A Man in the Know, Keeping Readers in the Know

Article

Special Issues

LCGC SupplementsSpecial Issues-11-01-2015
Volume 33
Issue 11
Pages: 8

Throughout his career, Ron Majors always had his finger on the pulse of the latest chromatography developments, and he kept readers in the know too.

 

 

It finally happened, much to my dismay. Ron Majors decided to retire from writing his monthly columns in LCGC. It’s hard to say farewell to a contributor who has been a member of the LCGC family for so long: Ron has been writing “Column Watch” since the second issue of the magazine in 1983, and “Sample Prep Perspectives” since 1991.

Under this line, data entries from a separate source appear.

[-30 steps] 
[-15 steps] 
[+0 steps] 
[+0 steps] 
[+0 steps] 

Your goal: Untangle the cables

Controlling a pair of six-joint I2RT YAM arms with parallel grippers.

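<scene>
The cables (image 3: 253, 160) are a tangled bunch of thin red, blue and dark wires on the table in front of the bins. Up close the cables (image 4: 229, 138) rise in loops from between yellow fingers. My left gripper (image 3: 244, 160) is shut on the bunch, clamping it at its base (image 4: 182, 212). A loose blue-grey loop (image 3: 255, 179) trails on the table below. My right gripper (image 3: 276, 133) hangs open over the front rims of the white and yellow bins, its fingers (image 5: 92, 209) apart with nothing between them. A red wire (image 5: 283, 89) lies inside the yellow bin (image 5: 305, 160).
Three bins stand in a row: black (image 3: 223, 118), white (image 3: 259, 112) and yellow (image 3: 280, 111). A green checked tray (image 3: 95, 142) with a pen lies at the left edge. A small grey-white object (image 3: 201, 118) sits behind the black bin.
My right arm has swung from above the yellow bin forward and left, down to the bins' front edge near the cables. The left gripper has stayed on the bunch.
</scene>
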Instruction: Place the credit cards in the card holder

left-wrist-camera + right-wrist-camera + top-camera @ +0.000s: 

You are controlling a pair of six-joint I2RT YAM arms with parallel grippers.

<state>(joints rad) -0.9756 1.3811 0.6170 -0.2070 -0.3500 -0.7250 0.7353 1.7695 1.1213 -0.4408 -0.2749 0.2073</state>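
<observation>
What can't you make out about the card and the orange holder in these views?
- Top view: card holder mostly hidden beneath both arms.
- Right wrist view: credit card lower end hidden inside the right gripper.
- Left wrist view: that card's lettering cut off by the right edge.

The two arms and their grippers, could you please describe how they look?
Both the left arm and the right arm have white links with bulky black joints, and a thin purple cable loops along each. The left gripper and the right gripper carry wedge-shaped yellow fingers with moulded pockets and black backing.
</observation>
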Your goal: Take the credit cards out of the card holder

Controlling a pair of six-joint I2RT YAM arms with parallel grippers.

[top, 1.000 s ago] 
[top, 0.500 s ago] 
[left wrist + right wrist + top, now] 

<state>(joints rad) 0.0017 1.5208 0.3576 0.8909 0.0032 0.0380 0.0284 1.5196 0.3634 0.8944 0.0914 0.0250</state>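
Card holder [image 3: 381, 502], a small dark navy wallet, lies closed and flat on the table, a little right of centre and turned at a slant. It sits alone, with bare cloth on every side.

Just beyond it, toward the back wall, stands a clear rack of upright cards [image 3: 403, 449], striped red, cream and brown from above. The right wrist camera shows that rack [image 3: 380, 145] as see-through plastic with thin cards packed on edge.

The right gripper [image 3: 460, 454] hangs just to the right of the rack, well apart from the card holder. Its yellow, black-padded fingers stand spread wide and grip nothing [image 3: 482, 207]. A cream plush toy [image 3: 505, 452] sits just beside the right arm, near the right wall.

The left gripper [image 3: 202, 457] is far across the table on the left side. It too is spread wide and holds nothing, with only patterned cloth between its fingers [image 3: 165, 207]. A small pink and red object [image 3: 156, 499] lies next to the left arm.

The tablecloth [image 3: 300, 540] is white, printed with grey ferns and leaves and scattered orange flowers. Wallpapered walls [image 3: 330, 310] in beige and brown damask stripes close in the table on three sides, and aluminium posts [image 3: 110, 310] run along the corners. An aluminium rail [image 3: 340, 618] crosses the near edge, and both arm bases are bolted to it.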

But his longevity is not the primary reason it is hard to see him go; it’s that he has provided so much to our readers. First, he has always had his finger on the pulse of advances in chromatography. Second, he has always understood that what readers needed to know about those advances were the practical developments that could be used to solve real-world problems. Third, he was always able to inform readers about new commercial developments in an objective fashion, even though he worked for an instrument and columns manufacturer. He resisted any urge to promote his company’s products, and he made sure that important technologies from other companies were highlighted too-while ensuring that guest authors understood that they, too, had to write without hyperbole.

We decided that the best way to say “farewell” to Ron Majors would be to bring you this special supplement that contains a small selection of his best work, plus one new article (“The First 50 Years of HPLC-A Parallel Journey”). On the first page of each article, Ron explains the significance of that article when it was first published, and why it is still relevant today.

What you will see as you read these articles is that not only has Ron always closely followed major developments in chromatography, but that throughout his career, he was in the midst of it all. He attended the “Advances in Chromatography Symposia” in January 1969 when for the first time, the meeting broadened out beyond gas chromatography as some GC experts of the day-now seen as the fathers of HPLC-gave talks about their explorations of the new technique of liquid chromatography, and held heated arguments on the floor. He then went back to his industrial company and built an HPLC system, and his talk at the following year’s conference was one of the first to present a method for solving an actual industrial problem using LC. In 1972, Ron developed a slurry-packing method that continues to be the standard approach for packing commercial analytical columns today. He attended the very first HPLC meeting in 1973, and later hosted the largest-ever HPLC meeting (that’s the largest of all time, through today) in San Francisco, in 1986. And so on.

Reading these articles, you will feel the excitement that Ron felt when LC was being born. You’ll also come to know the fear of working with high pressures during the early development of ultrahigh-pressure LC (UHPLC); how the development of chemically bonded phases led to the explosion of reversed-phase LC in the 1970s; and how “solvent programming” became “gradient elution.” In short, he tells you how HPLC got to where it is today. Similarly, he traces the path of  sample preparation. In that case, what is notable is not the wonder of how we got from there to here, but rather just how little sample prep has changed. His first “Sample Prep Perspectives” article from 1991 still serves today as an excellent overview of the most important approaches to sample prep-then and now.

If Ron Majors were a painter, we would honor him with a retrospective exhibit. In essence, that is what we have done here. And as with any great artist, when you look back at the early work, it is just as compelling today, or even more so, than when it was first shown.

So we take our hats off to Ron, and present this farewell and retrospective. We will all miss seeing his work in the pages of LCGC next year, following his final column in the December issue, when he looks toward the future. Most of all, we will long remember him for keeping practicing chromatographers around the world in the know about what matters most in the world of chromatography.